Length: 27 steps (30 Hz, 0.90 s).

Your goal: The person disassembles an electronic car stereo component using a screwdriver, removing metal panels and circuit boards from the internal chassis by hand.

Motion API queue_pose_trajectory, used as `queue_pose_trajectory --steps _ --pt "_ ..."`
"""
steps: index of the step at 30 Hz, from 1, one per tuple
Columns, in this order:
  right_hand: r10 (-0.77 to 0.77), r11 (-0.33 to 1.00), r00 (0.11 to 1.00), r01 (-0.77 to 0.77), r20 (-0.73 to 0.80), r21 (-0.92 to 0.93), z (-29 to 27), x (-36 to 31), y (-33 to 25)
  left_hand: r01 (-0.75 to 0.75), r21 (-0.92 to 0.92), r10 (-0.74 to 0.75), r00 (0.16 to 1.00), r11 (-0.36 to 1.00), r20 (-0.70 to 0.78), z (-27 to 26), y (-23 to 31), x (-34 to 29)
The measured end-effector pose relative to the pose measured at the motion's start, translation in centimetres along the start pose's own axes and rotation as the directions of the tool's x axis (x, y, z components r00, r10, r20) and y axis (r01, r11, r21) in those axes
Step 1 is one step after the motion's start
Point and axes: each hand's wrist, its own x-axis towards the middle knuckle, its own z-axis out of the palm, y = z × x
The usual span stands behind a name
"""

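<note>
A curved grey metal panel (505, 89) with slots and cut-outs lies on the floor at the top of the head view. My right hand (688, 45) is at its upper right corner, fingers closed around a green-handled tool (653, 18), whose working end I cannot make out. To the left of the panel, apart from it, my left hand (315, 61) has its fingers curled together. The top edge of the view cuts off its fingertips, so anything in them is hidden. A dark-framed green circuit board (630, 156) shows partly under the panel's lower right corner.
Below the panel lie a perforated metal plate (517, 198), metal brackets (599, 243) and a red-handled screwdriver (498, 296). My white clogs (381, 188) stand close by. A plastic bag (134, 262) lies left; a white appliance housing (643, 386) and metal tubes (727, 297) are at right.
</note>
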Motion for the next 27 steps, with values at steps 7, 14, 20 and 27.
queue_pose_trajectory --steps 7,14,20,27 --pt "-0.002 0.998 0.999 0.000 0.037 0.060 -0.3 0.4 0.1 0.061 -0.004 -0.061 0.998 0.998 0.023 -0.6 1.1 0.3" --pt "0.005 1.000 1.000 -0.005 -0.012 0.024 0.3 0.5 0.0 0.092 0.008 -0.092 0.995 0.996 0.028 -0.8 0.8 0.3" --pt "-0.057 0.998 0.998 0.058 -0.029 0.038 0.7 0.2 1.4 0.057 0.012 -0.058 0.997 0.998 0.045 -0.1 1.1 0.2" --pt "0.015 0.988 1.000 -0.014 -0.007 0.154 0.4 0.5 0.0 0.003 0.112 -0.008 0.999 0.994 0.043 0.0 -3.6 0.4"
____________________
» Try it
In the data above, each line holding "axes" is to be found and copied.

» Response
The measured end-effector pose relative to the pose measured at the motion's start, translation in centimetres along the start pose's own axes and rotation as the directions of the tool's x axis (x, y, z components r00, r10, r20) and y axis (r01, r11, r21) in those axes
Point and axes: each hand's wrist, its own x-axis towards the middle knuckle, its own z-axis out of the palm, y = z × x

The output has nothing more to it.